TDSCatalog not returning all datasets
Hi, I ran the following siphon code yesterday ~~and received a full response. However, the catalog changed throughout the day and added one new dataset epic_1b_20240413222222_03.h5. When I reran this code, it did not return the additional dataset.
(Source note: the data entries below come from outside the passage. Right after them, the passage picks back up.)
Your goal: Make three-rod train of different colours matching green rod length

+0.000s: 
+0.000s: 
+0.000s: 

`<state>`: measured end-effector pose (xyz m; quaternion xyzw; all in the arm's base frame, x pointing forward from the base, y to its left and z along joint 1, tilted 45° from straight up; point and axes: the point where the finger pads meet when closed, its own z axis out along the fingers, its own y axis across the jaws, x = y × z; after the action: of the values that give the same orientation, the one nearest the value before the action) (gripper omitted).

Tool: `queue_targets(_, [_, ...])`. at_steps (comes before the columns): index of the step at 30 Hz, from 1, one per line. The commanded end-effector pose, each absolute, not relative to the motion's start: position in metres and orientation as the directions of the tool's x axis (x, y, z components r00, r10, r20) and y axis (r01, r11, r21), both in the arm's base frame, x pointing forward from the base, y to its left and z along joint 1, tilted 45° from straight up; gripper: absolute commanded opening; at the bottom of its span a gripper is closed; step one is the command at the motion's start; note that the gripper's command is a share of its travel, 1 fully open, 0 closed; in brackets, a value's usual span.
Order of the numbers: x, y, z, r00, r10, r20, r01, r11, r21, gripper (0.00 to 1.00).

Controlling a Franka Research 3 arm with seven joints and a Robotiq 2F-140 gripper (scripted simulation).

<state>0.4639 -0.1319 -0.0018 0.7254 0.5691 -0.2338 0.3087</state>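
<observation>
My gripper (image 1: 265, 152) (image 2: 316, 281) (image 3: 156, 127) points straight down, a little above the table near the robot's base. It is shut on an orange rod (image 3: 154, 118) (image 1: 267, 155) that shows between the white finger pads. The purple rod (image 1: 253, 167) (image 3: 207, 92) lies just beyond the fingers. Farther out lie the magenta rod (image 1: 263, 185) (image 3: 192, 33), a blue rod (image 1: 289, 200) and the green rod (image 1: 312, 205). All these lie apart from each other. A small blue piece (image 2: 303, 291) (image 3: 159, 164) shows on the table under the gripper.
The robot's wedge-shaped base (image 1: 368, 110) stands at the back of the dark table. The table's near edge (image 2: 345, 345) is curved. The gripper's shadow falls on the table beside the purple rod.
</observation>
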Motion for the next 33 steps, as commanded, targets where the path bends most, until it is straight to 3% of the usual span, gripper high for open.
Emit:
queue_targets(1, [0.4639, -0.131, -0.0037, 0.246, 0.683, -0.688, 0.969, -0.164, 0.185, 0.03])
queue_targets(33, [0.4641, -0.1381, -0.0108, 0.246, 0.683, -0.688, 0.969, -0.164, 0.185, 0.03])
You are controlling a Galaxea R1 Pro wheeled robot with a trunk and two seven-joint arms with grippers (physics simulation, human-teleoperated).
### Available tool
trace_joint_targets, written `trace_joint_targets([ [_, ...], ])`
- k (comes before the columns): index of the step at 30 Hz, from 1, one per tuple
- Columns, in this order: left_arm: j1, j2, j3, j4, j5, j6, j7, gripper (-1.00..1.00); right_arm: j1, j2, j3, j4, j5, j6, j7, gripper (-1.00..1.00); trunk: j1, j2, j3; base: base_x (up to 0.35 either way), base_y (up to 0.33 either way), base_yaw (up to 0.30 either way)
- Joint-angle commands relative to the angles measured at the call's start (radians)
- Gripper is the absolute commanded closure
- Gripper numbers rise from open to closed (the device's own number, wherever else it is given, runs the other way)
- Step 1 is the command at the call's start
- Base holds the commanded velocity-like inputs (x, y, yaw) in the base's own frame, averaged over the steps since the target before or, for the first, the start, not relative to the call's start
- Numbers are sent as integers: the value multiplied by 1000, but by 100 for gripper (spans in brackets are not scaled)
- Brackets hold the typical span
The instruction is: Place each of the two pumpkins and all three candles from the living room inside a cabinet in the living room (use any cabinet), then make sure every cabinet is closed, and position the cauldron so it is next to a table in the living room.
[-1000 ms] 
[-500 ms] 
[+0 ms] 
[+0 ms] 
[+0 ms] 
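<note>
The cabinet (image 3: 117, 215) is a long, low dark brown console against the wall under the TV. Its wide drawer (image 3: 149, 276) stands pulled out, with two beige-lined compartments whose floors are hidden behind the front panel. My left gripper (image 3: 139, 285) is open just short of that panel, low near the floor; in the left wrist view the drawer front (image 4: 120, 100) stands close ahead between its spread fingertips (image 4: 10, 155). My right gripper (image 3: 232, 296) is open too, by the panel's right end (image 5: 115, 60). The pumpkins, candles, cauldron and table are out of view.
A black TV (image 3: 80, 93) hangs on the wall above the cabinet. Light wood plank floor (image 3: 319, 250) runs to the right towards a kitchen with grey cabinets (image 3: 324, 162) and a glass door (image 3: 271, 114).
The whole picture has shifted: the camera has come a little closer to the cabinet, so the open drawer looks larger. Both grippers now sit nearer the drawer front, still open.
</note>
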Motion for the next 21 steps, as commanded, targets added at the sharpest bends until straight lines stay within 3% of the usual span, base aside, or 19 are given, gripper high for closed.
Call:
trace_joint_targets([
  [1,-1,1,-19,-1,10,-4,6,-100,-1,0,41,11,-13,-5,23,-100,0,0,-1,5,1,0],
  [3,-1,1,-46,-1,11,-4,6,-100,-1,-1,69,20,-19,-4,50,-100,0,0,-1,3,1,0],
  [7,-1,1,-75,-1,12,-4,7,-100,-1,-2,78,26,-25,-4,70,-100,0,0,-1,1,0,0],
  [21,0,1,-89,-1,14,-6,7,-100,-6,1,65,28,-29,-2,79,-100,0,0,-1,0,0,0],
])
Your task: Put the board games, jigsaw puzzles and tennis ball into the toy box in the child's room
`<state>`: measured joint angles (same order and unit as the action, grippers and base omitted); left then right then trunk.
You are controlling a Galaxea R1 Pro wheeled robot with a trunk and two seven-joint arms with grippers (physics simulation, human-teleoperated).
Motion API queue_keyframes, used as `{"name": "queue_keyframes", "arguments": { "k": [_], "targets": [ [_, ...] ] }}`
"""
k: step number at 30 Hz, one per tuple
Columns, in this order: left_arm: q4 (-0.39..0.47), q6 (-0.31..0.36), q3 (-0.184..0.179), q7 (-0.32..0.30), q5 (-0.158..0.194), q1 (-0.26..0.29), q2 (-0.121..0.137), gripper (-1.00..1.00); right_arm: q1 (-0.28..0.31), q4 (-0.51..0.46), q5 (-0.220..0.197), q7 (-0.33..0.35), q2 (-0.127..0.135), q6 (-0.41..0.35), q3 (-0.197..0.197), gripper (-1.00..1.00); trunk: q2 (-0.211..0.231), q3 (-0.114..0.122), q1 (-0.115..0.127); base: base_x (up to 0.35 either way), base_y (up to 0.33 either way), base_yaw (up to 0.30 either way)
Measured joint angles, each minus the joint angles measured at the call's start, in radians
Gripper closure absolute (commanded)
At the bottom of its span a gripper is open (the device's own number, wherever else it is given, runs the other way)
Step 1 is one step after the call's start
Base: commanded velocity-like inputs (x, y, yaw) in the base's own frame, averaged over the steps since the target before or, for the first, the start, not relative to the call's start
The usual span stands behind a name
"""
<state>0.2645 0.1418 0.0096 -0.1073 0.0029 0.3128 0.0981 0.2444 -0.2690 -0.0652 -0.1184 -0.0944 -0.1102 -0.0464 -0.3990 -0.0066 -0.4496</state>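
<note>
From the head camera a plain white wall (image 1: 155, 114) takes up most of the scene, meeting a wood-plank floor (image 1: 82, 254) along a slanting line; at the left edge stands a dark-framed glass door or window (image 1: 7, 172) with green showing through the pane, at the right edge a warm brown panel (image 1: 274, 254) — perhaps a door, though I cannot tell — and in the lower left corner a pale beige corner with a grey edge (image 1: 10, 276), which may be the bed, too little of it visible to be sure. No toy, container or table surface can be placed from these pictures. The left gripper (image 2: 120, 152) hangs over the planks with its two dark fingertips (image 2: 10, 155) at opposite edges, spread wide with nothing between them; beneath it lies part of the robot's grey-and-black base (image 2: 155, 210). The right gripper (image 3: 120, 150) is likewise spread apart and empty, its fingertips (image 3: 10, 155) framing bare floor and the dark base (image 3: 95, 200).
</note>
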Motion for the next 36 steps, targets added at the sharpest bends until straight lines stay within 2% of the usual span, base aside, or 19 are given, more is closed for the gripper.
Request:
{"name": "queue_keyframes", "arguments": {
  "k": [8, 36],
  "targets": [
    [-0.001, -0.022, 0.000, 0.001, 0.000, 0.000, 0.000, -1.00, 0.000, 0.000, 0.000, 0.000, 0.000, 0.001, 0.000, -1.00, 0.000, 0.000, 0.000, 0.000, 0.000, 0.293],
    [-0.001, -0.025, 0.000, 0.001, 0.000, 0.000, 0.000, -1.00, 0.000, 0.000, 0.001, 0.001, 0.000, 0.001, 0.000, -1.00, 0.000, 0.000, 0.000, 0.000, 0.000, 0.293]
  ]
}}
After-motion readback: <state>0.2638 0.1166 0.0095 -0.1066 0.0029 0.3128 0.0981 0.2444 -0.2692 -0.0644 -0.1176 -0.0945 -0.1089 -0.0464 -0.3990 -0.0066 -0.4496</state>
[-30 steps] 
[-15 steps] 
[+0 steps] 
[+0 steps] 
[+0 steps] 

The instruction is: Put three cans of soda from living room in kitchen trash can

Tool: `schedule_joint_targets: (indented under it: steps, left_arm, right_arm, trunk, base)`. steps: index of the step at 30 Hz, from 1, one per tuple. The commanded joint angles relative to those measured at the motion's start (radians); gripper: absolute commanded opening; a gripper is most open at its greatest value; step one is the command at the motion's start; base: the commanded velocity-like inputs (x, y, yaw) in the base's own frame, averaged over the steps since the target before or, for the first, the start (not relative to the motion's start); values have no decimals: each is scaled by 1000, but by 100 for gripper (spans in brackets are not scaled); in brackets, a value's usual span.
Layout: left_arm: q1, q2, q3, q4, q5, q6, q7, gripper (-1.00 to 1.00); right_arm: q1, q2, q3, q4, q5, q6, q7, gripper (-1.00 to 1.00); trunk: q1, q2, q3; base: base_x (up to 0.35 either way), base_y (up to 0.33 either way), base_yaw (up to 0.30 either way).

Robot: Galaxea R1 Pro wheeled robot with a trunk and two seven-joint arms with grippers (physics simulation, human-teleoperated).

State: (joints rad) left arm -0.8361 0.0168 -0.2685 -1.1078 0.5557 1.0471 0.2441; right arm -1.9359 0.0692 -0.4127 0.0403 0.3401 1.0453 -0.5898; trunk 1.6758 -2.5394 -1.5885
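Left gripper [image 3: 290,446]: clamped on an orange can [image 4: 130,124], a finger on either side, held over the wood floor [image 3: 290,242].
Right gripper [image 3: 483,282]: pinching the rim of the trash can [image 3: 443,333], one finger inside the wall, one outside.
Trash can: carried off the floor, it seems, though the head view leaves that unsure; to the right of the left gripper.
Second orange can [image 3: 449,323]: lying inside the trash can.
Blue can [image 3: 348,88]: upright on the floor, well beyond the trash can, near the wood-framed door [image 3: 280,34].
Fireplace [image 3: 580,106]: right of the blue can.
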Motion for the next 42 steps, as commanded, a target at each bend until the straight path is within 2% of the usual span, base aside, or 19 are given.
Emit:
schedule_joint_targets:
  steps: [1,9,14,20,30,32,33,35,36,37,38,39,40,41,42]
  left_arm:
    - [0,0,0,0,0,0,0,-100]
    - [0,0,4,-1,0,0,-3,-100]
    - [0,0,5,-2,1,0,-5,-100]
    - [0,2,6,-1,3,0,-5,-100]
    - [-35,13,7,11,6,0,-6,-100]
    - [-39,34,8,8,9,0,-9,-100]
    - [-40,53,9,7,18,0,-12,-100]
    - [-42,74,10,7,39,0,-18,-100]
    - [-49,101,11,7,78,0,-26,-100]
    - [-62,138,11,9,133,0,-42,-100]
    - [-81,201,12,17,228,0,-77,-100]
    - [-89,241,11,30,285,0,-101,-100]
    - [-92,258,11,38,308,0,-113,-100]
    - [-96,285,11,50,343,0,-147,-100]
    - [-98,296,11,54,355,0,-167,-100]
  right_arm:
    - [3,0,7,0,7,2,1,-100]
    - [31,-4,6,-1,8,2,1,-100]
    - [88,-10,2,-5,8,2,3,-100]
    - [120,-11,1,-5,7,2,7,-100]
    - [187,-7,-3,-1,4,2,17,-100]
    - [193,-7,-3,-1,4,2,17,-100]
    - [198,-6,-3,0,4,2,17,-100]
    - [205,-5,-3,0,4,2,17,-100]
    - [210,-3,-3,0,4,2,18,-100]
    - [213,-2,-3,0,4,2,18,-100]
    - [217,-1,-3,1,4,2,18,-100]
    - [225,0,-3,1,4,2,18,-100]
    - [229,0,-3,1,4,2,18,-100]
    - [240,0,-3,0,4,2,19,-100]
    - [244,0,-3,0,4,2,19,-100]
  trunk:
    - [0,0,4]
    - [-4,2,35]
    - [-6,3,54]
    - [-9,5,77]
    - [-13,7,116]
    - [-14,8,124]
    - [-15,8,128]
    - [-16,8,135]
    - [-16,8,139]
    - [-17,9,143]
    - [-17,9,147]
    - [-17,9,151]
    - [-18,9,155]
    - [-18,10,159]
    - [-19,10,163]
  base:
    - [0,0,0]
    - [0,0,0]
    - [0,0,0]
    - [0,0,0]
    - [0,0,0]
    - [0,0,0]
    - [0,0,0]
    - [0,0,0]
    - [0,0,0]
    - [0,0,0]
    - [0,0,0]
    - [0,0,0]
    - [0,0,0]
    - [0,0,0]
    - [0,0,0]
Is there any local caching going on?~~ and i'm missing the final dataset
from siphon.catalog import TDSCatalog
remote_cat = TDSCatalog('https://opendap.larc.nasa.gov/opendap/DSCOVR/EPIC/L1B/2024/04/catalog.xml')
print(remote_cat.datasets[-1].name)
# 'epic_1b_20240413203419_03.h5' <-- not the most recent
When I request/parse the data without siphon i can see the latest data:
import requests
import xmltodict
response = requests.get("https://opendap.larc.nasa.gov/opendap/DSCOVR/EPIC/L1B/2024/04/catalog.xml")
data = xmltodict.parse(response.text)
print(data["thredds:catalog"]["thredds:dataset"]["thredds:dataset"][-2]["@name"])
# 'epic_1b_20240413203419_03.h5' <-- 2nd most recent, same as above
print(data["thredds:catalog"]["thredds:dataset"]["thredds:dataset"][-1]["@name"])
# 'epic_1b_20240413222222_03.h5' <-- most recent
Using:
MacOS 14.4.1
python --version: Python 3.11.3
python -c 'import siphon; print(siphon.__version__): 0.9
edit: revising due to misunderstanding
It's not a caching issue, but a problem in how we parse the catalog, specifically when individual datasets have listed access methods...like is done on the NASA Hyrax server. Essentially we never properly set up access methods for the last dataset, and it gets dropped.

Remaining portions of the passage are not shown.